When cooking, the first step should always be to start preheating the cast iron.
If you still really dislike cast iron, consider stainless, optionally with a copper core. You might want a stainless sauce pan anyway, since simmering tomatos in cast iron strips the seasoning over time.
Stainless is harder to clean, but is otherwise fine. Make sure the stainless is induction compatible, since a mid-priced stainless set will outlive you (be sure to get metal handles with solid rivets). Induction is the future, and you don't want to toss the set in a few decades.
Using modern dish soap on cast iron is entirely fine, the detergents used are much softer than the sorts of lye-based soap that this advice stems from, and will not remove the baked-on (polymerized) seasoning. (It will slightly slow down the rate of seasoning accumulation by removing the thin layer of unpolymerized oil, but this can be fixed by just wiping on a thin coat of oil after washing and drying the pan. I usually don't even bother doing that much though.)
In general I think that most guidance for using cast iron is overly cautious and makes it sound like more of a hassle than it needs to be. At the end of the day it's a large hunk of metal, and there's very little you can do in the kitchen that will permanently mess it up.
edit: One piece of advice I do have: don't use a plastic spatula, they're a suboptimal choice people are forced into by easily-damaged cookware. Since that's not a concern with cast iron, you should get a thin metal spatula (example: https://www.amazon.com/dp/B0015R7P6O). The tip will always be exceedingly thin and never deform/melt/get torn up like a plastic spatula, and as a bonus it doubles as a very effective scraper for easy cleanup.
Agreed. Metal spatulas are great. I've found that dawn is a sufficiently good degreaser to force me to reseason every few years. That's not acceptable to me. (Yes, I'm that lazy.) Plus, the Dawn doesn't really help vs. the pot scrubber.
It's also very easy to re-season a cast iron pan if you do happen to screw it up somehow (and like you said, it's difficult to really screw it up in the first place). Oil the pan and stick it in the oven on 450 for a few hours. Re-patina'd!
PFAS are known as "forever chemicals" because they do not break down in nature. They are also quite bad for most animals, including of course humans. The 3M plant has been illegally dumping significant amounts of PFAS in the environment, both in the air and by dumping it in a river.

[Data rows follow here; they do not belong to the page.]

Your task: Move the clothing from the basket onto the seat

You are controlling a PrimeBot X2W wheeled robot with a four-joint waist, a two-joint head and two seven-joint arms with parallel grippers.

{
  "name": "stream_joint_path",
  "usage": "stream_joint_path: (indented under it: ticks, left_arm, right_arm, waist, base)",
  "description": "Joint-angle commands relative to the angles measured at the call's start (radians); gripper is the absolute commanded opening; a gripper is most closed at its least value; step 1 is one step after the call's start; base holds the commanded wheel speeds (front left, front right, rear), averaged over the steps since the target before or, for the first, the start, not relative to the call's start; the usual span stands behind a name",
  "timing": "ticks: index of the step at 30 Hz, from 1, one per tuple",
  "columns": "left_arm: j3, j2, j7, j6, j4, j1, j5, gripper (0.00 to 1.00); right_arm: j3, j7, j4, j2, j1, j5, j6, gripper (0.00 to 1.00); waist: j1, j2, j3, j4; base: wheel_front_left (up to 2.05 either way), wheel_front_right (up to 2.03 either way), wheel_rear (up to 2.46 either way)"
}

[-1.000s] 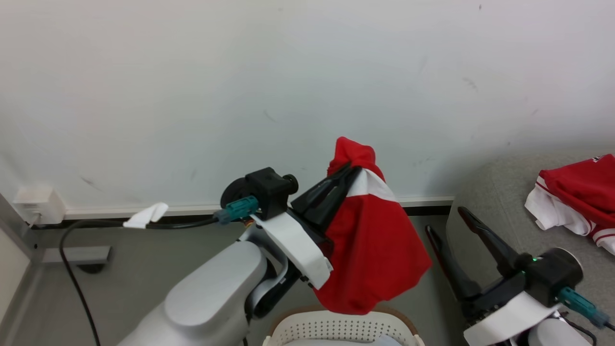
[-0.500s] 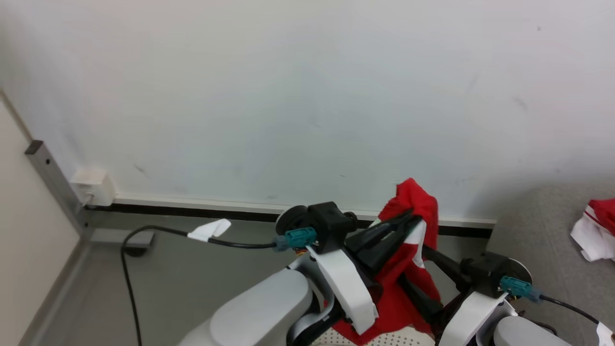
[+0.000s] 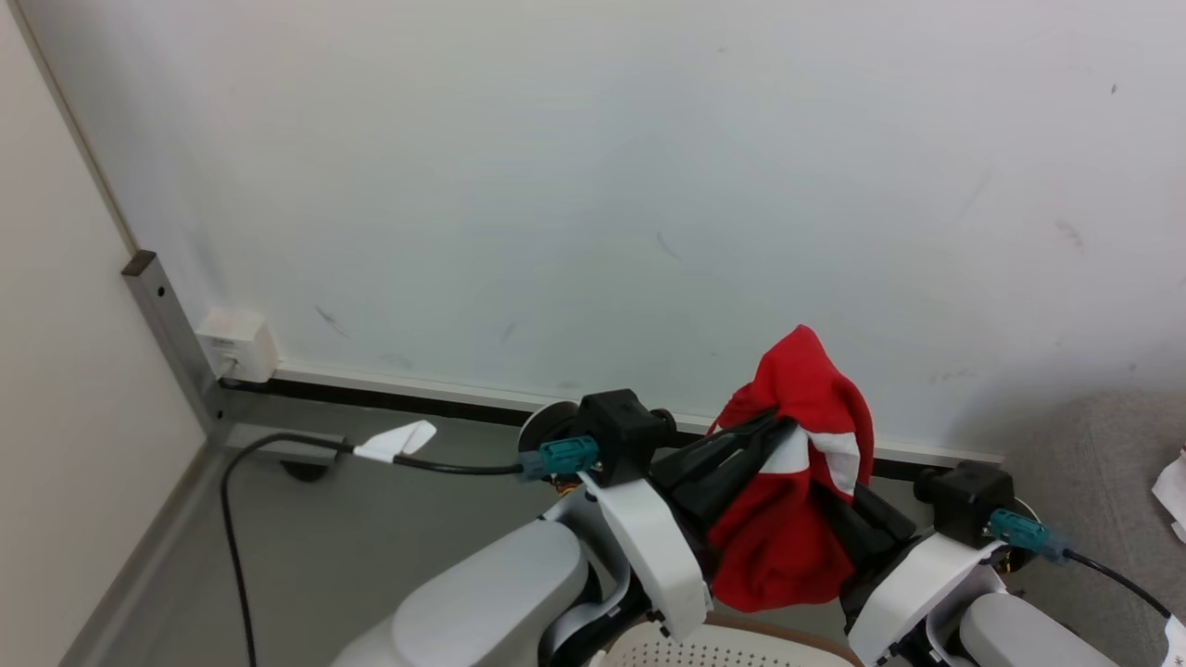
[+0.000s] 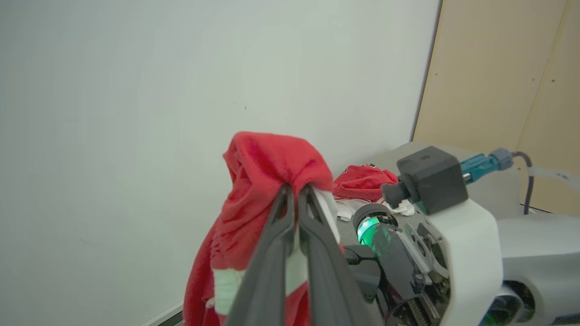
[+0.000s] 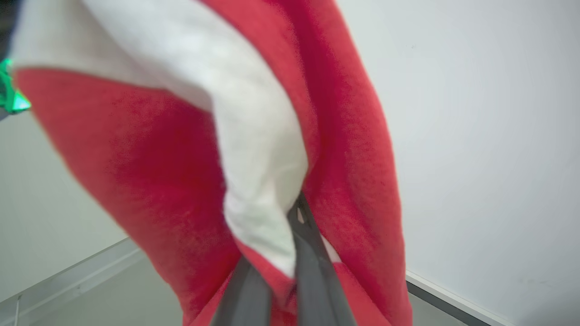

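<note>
Basket (image 3: pixel 732 648) rim, white and perforated, sits just beneath both wrists; above it the left gripper (image 4: pixel 297 189) has its fingers pressed together on a fold of the red clothing (image 3: pixel 783 551), which bunches over its tips and hangs below them; the right gripper (image 5: pixel 297 210) comes in from the opposite side, its fingers (image 5: pixel 317 271) closed on a red-and-white fold of the same cloth; beyond the right gripper lies the grey seat (image 3: pixel 1084 463), bearing another red garment (image 4: pixel 362 180); past both sets of fingertips stands the pale wall (image 3: pixel 593 185).

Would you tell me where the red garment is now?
The garment hangs centre-right in the head view, held by the left gripper and right gripper, above the basket.
</note>
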Motion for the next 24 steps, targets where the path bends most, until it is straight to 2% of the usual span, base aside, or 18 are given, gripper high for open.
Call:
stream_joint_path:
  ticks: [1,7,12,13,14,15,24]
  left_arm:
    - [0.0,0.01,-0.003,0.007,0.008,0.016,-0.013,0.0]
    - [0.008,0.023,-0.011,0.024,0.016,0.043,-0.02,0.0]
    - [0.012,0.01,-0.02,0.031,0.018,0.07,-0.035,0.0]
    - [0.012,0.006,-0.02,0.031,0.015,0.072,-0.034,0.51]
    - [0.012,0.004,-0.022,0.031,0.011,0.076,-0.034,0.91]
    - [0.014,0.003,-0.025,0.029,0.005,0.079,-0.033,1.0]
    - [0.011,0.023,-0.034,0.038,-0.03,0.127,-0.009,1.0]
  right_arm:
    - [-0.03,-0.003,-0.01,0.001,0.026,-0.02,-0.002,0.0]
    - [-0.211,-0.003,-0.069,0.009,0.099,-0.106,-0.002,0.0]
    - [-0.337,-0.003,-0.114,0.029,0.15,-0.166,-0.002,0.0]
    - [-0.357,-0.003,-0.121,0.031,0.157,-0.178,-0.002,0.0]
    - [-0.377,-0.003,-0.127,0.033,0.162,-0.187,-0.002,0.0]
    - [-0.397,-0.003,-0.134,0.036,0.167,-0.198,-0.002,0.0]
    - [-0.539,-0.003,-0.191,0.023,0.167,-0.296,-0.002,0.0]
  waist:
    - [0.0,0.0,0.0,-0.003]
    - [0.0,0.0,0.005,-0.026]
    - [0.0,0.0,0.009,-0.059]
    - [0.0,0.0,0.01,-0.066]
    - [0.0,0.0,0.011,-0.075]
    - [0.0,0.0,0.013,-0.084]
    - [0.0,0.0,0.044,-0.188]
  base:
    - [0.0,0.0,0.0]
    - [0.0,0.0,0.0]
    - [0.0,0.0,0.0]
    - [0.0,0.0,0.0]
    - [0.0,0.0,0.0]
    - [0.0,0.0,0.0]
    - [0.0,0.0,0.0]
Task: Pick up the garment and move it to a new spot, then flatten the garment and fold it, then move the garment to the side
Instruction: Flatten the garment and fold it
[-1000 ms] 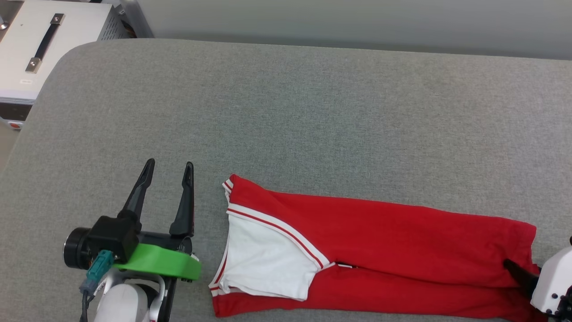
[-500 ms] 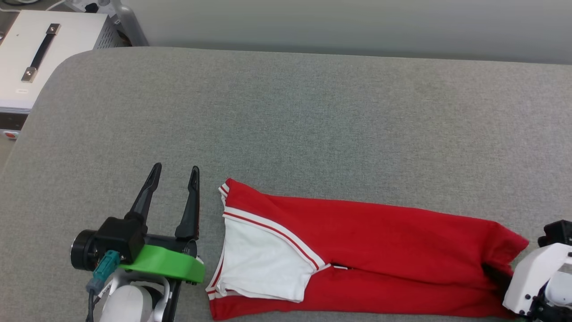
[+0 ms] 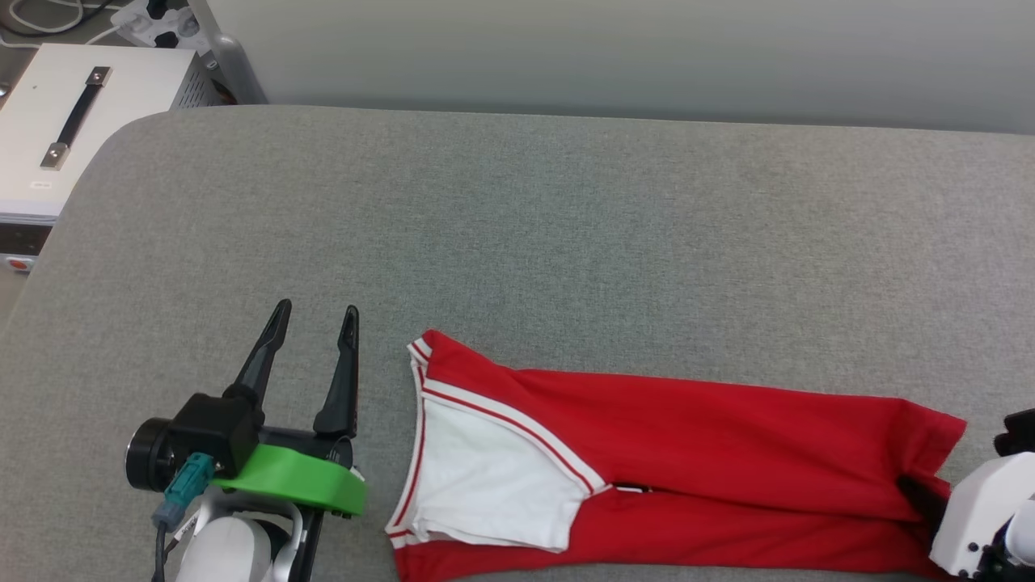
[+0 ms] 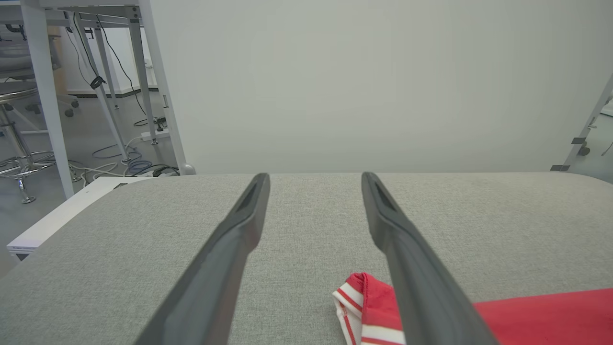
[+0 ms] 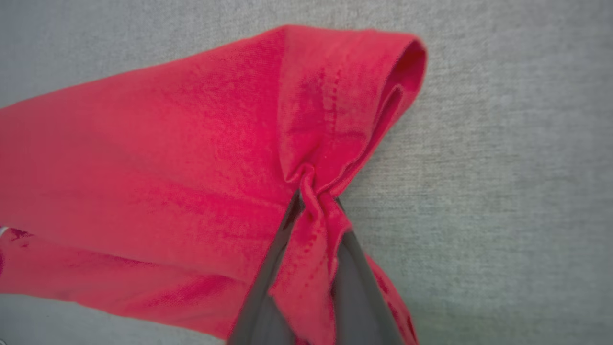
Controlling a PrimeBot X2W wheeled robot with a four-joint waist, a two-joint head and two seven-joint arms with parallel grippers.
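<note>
The garment (image 3: 695,453) lies folded lengthwise along the near edge of the grey table (image 3: 517,226), red with a white sleeve (image 3: 485,485) and striped trim at its left end. My right gripper (image 3: 918,491) is shut on the garment's right hem; in the right wrist view a pinch of red cloth (image 5: 313,225) bunches between the right gripper (image 5: 313,194)'s fingers. My left gripper (image 3: 314,311) stands open just left of the garment's collar corner, holding nothing. In the left wrist view the left gripper (image 4: 313,179) shows spread fingers, with the striped corner (image 4: 357,299) beside the right finger.
A white metal case (image 3: 73,121) with a black handle stands beyond the table's left corner, cables on the floor behind it. A pale wall (image 3: 614,56) runs behind the table. Table legs and a stool base (image 4: 19,163) stand at the far left.
My right gripper has closed on the garment's right hem. The camera tilted up a little, so the whole picture shifted down. The left gripper stays open in place.
</note>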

During a test, over 90% of the 800ish people living within a 2-mile radius of the plant had amounts of PFAS in their body exceeding safe limits, with 60% reaching levels which could have health effects. An area of about 3 square mile around the plant is contaminated significantly enough that 3M has been made liable for sanitation.
The government has of course ordered 3M to cease dumping PFAS, which I guess is the reason they are now cutting output. The story is made even more complicated because it's happening a few miles upstream from the Belgium - The Netherlands border so it is cross-border pollution - and The Netherlands is currently working to turn some land near the border into a wetlands nature reserve.